Yep, Rao’s hoping a horde of “white women putting their bodies on the line” will show up at the state capitol in Denver and sit there until Gov. Polis signs an executive order banning all gun sales in the state and authorizing a mandatory “buy back”. While she says tens of thousands of women have signed up to take part, I’m guessing that the actual numbers will be far lower, though she’s already recruited a few die-hards willing to poop their pants if it leads to a ban.
“I’m planning on wearing a diaper,” says Wolf Terry, one of the white women who will be at the Capitol on June 5.
A freelance writer living in Lakewood, Terry says she only recently learned of Rao, when a friend messaged her suggesting she check out the Here4TheKids movement. Terry responded to a post from Rao on social media calling for volunteers; five minutes later, she says, she got a call back.
Something tells me that if the response was really as overwhelming as Rao claims it is, it would have taken longer than five minutes to get back to Terry, but whatever. Let’s say the protests are as large as Rao is hoping for, and that Polis is so overwhelmed by the large number of white progressive women who turned out that he frantically signs an executive order giving them everything they want so they’ll go away. What happens next? A lawsuit would be filed and the first judge to get ahold of the case would throw out that executive order as unconstitutional. Rao may say she’s trying to repeal the Second Amendment, but in reality she’s hoping to convince Democrat governors to simply ignore it instead.
“This is civil disobedience,” Rao says. “This is a sit-in. This is a rising up of the people we have never seen in America in our lifetime.”
And it’s just the start. “It’s literally history,” she continues. “This is going to be probably the biggest thing that will have happened in any of our lifetimes. This is going to be a ‘Where were you on June 5?’ And I hope all you white folks are able to say, ‘I was in Denver.'”
Rao bizarrely compares her effort to the civil rights activists who marched from Selma to Montgomery, Alabama in 1965, though those marching were doing so in order to secure their civil liberties. Rao and her co-horts, on the other hand, are hoping to use the collective power of white women to curtail the exercise of a constitutionally-protected right; coincidentally (I’m sure) at a time when more racial minorities are embracing their Second Amendment rights. Though she’ll never acknowledge this uncomfortable fact, she and her anti-gun allies are standing on the wrong side of history here. I know it would upend her view of the Second Amendment, but I wish she’d pick up a copy of Charles Cobb’s This Nonviolent Stuff Will Get You Killed or Nicholas Johnson’s Negroes and the Gun: The Black Tradition of Arms to learn how the Second Amendment helped civil rights activists protect themselves and each other during their quest for equality.

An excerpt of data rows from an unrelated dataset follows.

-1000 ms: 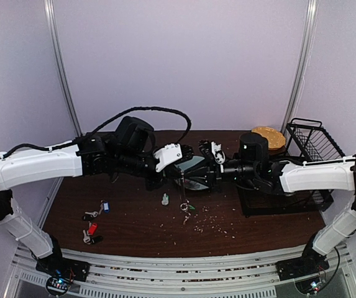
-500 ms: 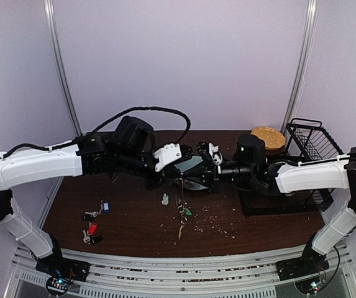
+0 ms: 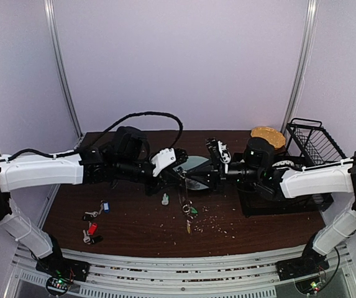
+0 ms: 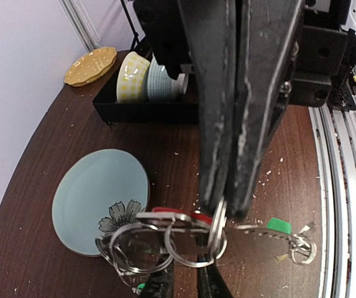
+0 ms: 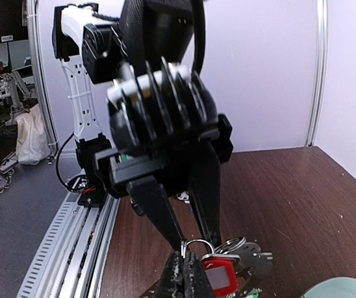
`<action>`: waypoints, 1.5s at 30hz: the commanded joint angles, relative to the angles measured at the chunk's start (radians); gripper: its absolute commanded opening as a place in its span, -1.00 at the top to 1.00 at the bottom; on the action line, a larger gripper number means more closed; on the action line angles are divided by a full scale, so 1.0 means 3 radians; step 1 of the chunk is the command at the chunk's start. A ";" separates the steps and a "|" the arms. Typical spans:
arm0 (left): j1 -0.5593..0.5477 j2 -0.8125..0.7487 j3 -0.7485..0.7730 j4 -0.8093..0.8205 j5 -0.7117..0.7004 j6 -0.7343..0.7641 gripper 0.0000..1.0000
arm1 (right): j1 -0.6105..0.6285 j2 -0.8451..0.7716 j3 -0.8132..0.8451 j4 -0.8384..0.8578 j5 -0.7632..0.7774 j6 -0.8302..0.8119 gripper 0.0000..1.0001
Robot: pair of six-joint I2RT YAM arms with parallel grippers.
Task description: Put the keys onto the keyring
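Note:
My left gripper (image 3: 176,176) and right gripper (image 3: 197,176) meet tip to tip above the table, in front of the pale green plate (image 3: 196,162). Both pinch a bunch of keys and rings. In the left wrist view the left gripper (image 4: 220,214) is shut on a small split ring, with a red tag (image 4: 171,212) and a green tag (image 4: 279,225) along a long thin grey loop (image 4: 252,231), apparently the keyring. In the right wrist view the right gripper (image 5: 187,268) is shut on a thin ring beside the red-tagged key (image 5: 220,277). Keys (image 3: 188,210) dangle below.
More keys lie at the front left: a blue-tagged one (image 3: 105,207) and a red-tagged one (image 3: 92,228). A tiny clear bottle (image 3: 164,199) stands near the bunch. A black tray with bowls (image 3: 271,202), a wire rack (image 3: 314,141) and a yellow plate (image 3: 268,135) are on the right. Crumbs are scattered in the middle.
Both grippers stay joined at the key bunch. The left arm has dropped a little and the right wrist has shifted right. The dangling keys have swung slightly.

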 commanded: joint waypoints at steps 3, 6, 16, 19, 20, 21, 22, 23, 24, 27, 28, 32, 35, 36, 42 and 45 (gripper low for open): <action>0.0007 -0.0053 -0.0198 0.0484 0.0235 -0.0068 0.71 | -0.0025 -0.0119 -0.0041 0.0677 -0.0265 0.0427 1.00; 0.0007 -0.0363 -0.0508 0.0767 0.0330 0.0113 0.70 | -0.0067 -0.0077 -0.0082 0.1070 -0.0507 0.0778 1.00; 0.0002 -0.0975 -0.0819 0.1565 0.0705 0.0199 0.41 | -0.0023 -0.0193 0.0011 0.0696 -0.0401 0.0722 1.00; -0.0005 -0.0933 -0.0779 0.1822 0.0671 -0.0013 0.41 | 0.0052 -0.0183 -0.0164 0.1257 -0.0093 0.0997 1.00; -0.0014 -0.0908 -0.0748 0.1852 0.0708 -0.0023 0.41 | 0.0090 -0.0179 -0.0197 0.1421 0.0031 0.1058 1.00; -0.0026 -0.0865 -0.0724 0.1871 0.0772 -0.0022 0.41 | 0.0122 -0.0183 -0.0217 0.1448 0.0142 0.1059 1.00; -0.0035 -0.0823 -0.0703 0.1880 0.0828 -0.0023 0.42 | 0.0158 -0.0191 -0.0232 0.1458 0.0232 0.1012 1.00; -0.0045 -0.0773 -0.0663 0.1870 0.0854 -0.0030 0.41 | 0.0194 -0.0205 -0.0247 0.1451 0.0305 0.0952 1.00; -0.0049 -0.0706 -0.0614 0.1836 0.0852 -0.0043 0.42 | 0.0225 -0.0218 -0.0256 0.1452 0.0337 0.0903 1.00; -0.0050 -0.0507 -0.0403 0.1551 0.0810 -0.0042 0.58 | 0.0241 -0.0222 -0.0261 0.1523 0.0361 0.0929 1.00; -0.0049 -0.0454 -0.0348 0.1459 0.0790 -0.0041 0.60 | 0.0239 -0.0228 -0.0270 0.1561 0.0373 0.0942 1.00; -0.0049 -0.0364 -0.0345 0.1384 0.0923 -0.0040 0.60 | 0.0245 -0.0283 -0.0299 0.1646 0.0481 0.0988 1.00; -0.0050 -0.0359 -0.0444 0.1517 0.0957 -0.0127 0.60 | 0.0247 -0.0310 -0.0348 0.1826 0.0581 0.1045 1.00; -0.0050 -0.0358 -0.0457 0.1524 0.0959 -0.0144 0.60 | 0.0248 -0.0317 -0.0350 0.1840 0.0631 0.1055 1.00; -0.0049 -0.0388 -0.0475 0.1596 0.0780 -0.0283 0.56 | 0.0258 -0.0373 -0.0408 0.1762 0.0804 0.0934 1.00; -0.0049 -0.0362 -0.0426 0.1499 0.0751 -0.0278 0.76 | 0.0258 -0.0366 -0.0453 0.1839 0.0828 0.0948 1.00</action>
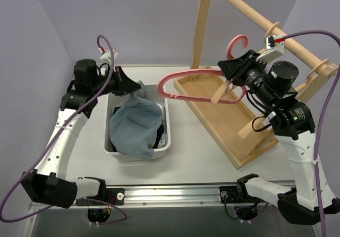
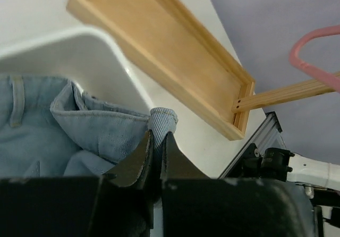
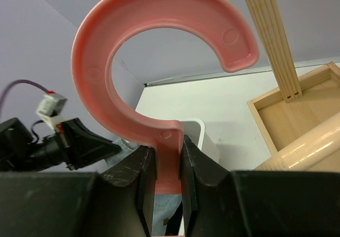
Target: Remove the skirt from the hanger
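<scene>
The blue denim skirt lies heaped in the white bin. One corner of it is lifted toward the bin's far edge. My left gripper is shut on that corner; in the left wrist view its jaws pinch a denim fold of the skirt. The pink hanger hangs bare in the air over the bin's right side, its left end close to the raised corner. My right gripper is shut on the hanger's neck, below the hook.
A wooden rack stands at the right, with a tray base and a sloping rail carrying wooden hangers. A dark garment shows under the skirt in the bin. Purple walls close in on the left and at the back.
</scene>
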Controlling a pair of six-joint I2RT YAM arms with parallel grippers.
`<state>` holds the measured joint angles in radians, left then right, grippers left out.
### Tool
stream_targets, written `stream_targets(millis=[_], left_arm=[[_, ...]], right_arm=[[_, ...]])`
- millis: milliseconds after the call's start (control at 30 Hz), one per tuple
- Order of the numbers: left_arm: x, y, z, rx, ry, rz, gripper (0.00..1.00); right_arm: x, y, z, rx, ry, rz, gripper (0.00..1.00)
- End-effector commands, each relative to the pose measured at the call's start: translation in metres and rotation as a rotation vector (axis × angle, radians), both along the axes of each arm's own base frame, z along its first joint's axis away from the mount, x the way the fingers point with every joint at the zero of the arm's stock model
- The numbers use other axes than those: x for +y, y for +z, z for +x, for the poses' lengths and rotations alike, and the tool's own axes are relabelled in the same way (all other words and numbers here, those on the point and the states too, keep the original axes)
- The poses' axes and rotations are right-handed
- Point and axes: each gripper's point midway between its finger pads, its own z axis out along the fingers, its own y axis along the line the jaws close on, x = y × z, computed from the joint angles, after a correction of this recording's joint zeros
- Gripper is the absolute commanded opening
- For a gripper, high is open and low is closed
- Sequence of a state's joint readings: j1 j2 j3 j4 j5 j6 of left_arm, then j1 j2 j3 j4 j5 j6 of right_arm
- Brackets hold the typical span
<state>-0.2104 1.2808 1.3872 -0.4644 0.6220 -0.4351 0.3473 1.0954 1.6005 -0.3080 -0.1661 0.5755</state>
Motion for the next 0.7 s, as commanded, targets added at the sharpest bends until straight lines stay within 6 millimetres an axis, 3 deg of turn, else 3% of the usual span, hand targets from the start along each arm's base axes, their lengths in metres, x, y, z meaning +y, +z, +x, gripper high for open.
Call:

Of course, that’s about as likely to happen as Jared Polis signing an executive order banning gun sales and ordering a compensated confiscation of legally-owned firearms. I’m sure there’ll be a protest at the Colorado capitol on June 5th, but I doubt it will even be the biggest event in Denver that weekend (the Rockies play the Giants at home on June 6th). Pants might be changed over the course of the sit-in (depending on how many attendees are wearing diapers), but I don’t think they’ll be changing history… or many minds, for that matter.